| Description of the task |
Pick out the lines below that include the string "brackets".

Collected data entries:
━━━━━━━━━━━━━━━━

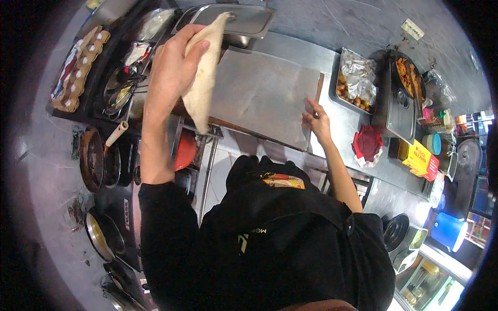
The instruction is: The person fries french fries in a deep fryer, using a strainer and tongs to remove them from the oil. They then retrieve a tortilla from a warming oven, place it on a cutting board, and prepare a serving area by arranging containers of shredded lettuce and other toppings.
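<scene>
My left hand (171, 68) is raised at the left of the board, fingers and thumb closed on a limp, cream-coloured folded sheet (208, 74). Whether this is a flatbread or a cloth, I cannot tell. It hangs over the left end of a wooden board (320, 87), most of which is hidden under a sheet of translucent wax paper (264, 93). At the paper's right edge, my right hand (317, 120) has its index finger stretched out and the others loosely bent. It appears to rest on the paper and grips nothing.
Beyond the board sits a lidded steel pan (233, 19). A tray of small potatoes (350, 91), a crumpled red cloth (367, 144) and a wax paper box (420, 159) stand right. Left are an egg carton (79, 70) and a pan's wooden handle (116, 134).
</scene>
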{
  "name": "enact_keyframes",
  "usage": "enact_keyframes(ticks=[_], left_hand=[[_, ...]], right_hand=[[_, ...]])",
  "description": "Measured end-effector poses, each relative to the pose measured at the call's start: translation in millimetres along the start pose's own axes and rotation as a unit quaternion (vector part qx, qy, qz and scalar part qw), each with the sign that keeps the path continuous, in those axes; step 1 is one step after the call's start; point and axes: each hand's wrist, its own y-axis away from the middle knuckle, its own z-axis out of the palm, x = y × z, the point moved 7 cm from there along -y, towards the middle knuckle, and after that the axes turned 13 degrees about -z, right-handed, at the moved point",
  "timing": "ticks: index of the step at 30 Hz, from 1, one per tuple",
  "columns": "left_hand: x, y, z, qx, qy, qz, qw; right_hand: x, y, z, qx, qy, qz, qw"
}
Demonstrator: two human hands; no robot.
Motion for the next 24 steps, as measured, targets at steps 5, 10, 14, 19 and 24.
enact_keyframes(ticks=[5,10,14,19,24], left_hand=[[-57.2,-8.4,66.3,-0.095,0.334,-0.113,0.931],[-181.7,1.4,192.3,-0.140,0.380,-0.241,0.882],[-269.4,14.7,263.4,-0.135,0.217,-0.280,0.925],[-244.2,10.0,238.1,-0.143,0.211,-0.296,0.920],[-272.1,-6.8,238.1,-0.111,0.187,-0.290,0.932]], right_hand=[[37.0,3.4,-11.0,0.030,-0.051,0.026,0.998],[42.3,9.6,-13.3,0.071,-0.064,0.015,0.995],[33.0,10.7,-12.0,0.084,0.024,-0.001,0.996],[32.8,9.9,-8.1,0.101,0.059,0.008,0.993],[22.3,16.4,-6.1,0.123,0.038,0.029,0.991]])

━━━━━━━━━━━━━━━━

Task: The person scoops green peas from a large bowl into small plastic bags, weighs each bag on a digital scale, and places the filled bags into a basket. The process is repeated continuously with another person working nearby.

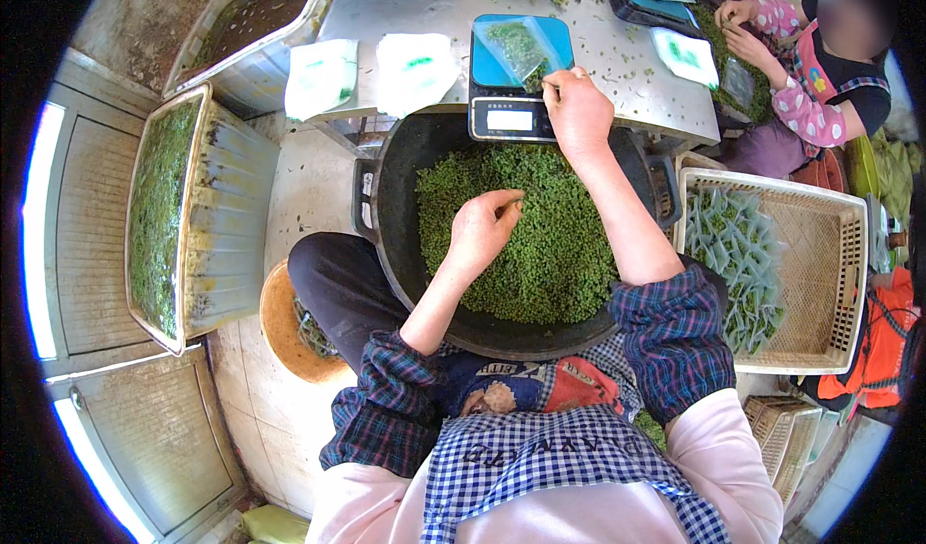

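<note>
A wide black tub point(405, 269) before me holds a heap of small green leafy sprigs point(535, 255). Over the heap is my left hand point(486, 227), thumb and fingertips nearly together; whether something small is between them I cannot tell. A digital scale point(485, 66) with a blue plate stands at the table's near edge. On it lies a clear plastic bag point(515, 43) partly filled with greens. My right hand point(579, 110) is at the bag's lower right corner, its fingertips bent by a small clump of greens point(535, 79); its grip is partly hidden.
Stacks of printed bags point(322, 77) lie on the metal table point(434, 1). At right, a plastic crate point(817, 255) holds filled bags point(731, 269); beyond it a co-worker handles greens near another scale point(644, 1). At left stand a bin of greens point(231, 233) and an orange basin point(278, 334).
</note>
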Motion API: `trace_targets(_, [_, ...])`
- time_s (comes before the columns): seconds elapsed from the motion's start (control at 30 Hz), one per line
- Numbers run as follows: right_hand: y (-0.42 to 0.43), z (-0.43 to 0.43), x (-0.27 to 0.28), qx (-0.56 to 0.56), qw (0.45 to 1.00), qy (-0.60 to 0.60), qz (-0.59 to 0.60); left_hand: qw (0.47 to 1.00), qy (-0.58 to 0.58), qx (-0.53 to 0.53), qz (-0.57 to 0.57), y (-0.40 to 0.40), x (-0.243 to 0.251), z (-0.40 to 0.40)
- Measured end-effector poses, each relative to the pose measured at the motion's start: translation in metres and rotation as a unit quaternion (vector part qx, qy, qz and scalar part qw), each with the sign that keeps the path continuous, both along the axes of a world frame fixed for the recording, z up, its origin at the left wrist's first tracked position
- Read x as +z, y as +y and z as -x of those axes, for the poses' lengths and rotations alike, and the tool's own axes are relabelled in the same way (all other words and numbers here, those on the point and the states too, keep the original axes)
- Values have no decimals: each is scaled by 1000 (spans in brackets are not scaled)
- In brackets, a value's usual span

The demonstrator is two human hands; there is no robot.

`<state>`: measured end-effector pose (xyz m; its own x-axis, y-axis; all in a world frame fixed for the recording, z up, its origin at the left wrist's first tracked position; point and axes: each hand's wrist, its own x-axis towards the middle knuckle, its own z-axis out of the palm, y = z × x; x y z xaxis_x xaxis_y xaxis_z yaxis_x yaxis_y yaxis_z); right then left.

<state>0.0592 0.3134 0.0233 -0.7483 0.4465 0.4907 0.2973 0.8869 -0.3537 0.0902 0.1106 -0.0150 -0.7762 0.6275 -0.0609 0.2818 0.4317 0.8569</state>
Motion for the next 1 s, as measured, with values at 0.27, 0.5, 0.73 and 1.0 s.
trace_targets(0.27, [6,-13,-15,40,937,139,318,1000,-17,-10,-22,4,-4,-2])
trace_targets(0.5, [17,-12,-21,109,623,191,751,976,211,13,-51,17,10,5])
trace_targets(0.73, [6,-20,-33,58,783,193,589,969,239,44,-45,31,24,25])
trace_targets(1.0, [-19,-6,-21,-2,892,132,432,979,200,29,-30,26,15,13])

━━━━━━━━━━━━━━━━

| Your solution |
- Values have no decimals: each is scaled by 1000 (spans in brackets are not scaled)
- In brackets, a value's usual span

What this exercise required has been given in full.